→ **PROBLEM TO SOLVE**: Look below for the line with "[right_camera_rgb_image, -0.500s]" and the line with "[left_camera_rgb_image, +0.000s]". Copy exactly those two lines and every line between, but not the pictures.

→ **SUPPLIED DATA**:
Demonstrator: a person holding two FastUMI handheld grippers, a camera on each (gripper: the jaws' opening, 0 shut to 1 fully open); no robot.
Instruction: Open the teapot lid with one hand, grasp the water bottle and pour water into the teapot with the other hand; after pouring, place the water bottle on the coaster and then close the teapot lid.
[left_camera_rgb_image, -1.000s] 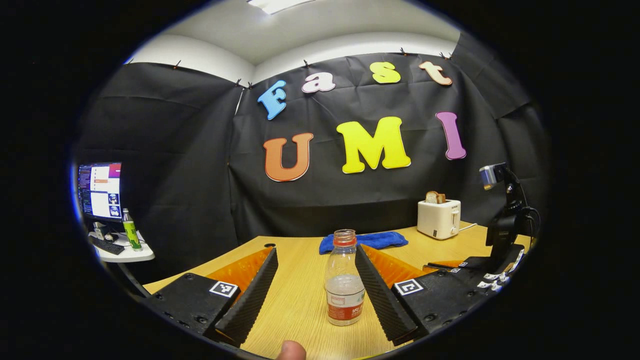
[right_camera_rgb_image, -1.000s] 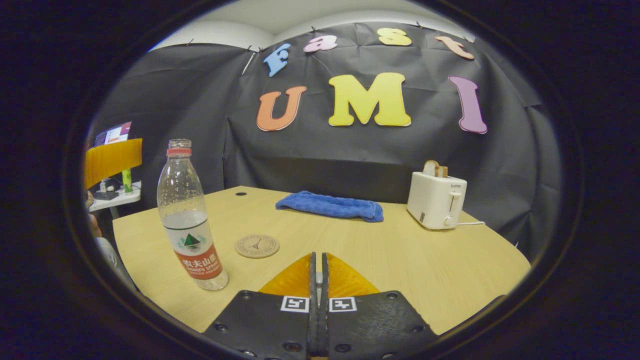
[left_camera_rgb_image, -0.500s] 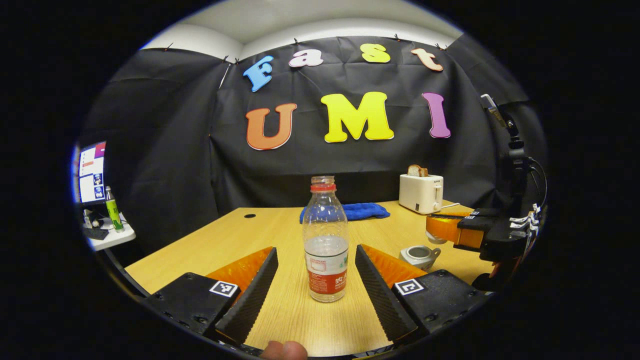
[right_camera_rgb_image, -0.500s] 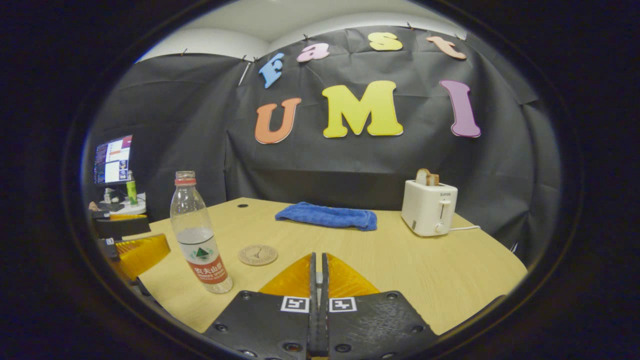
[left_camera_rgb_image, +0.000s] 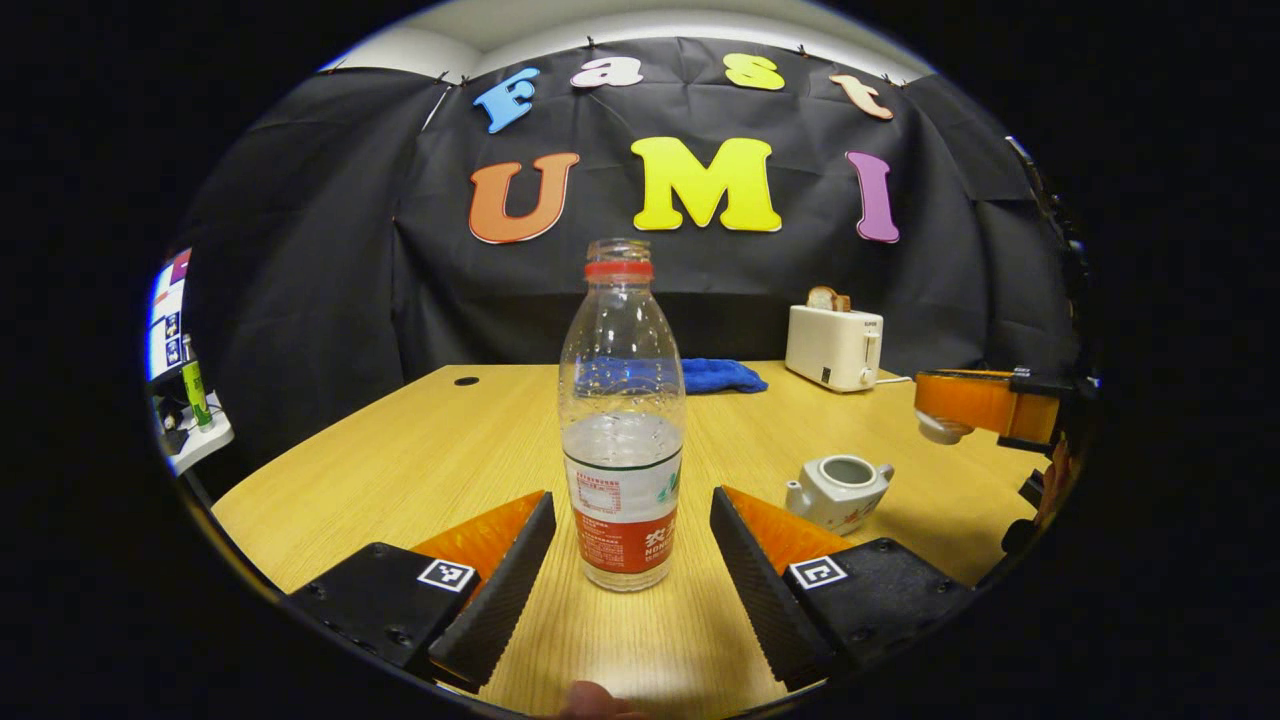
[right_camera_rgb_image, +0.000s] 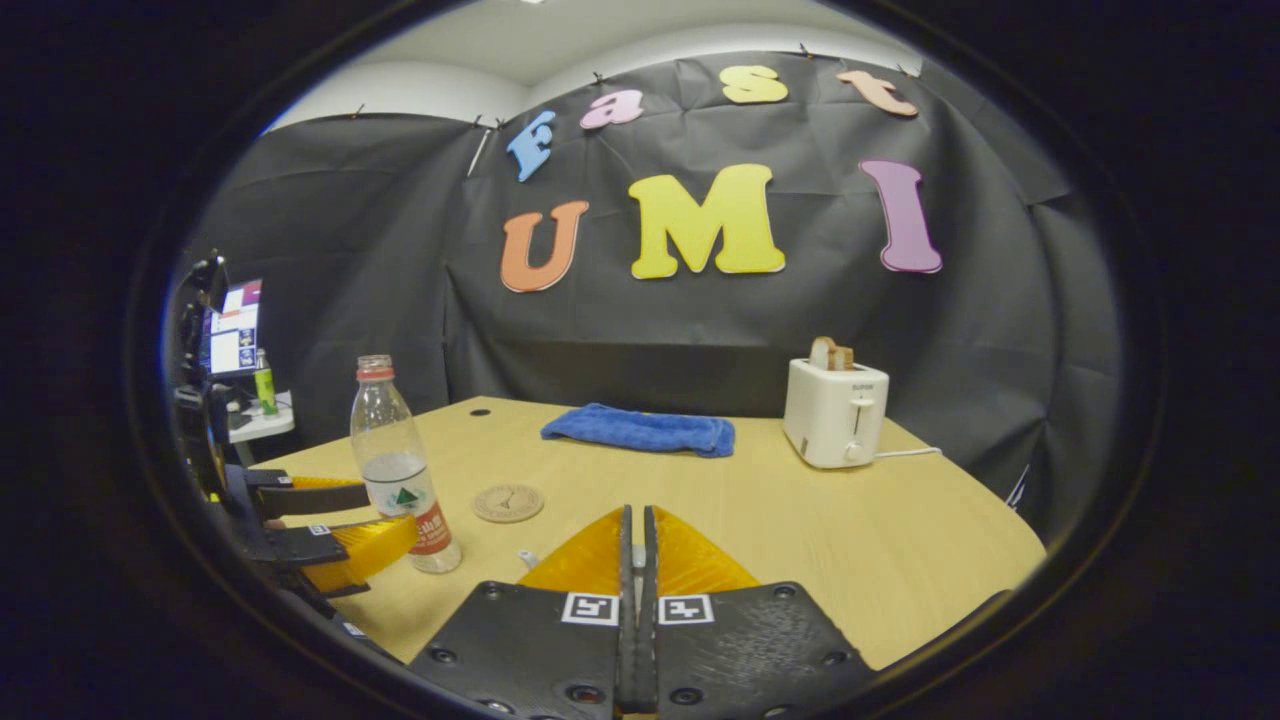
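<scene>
One bottle (left_camera_rgb_image: 622, 420), one teapot (left_camera_rgb_image: 838, 490), one coaster (right_camera_rgb_image: 508, 503). Bottle stands between left gripper (left_camera_rgb_image: 632, 555) fingers, spread, untouched. Right gripper (right_camera_rgb_image: 633, 560) pinched on lid (left_camera_rgb_image: 940, 428).

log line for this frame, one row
left claw: open, straddling water bottle | right claw: shut on teapot lid, lifted | teapot: open | coaster: bare

Left gripper view is sitting low over the table's (left_camera_rgb_image: 400, 470) near edge, facing the back wall, water bottle (left_camera_rgb_image: 622, 420) very close, dead centre. Right gripper view is looking from the table's right part, same way. Both are sharing bottle (right_camera_rgb_image: 398, 465), blue towel (right_camera_rgb_image: 640, 430), toaster (right_camera_rgb_image: 835, 412), table (right_camera_rgb_image: 800, 530).
</scene>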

→ **EXPECTED ANSWER**:
[right_camera_rgb_image, -0.500s] 
[left_camera_rgb_image, +0.000s] 

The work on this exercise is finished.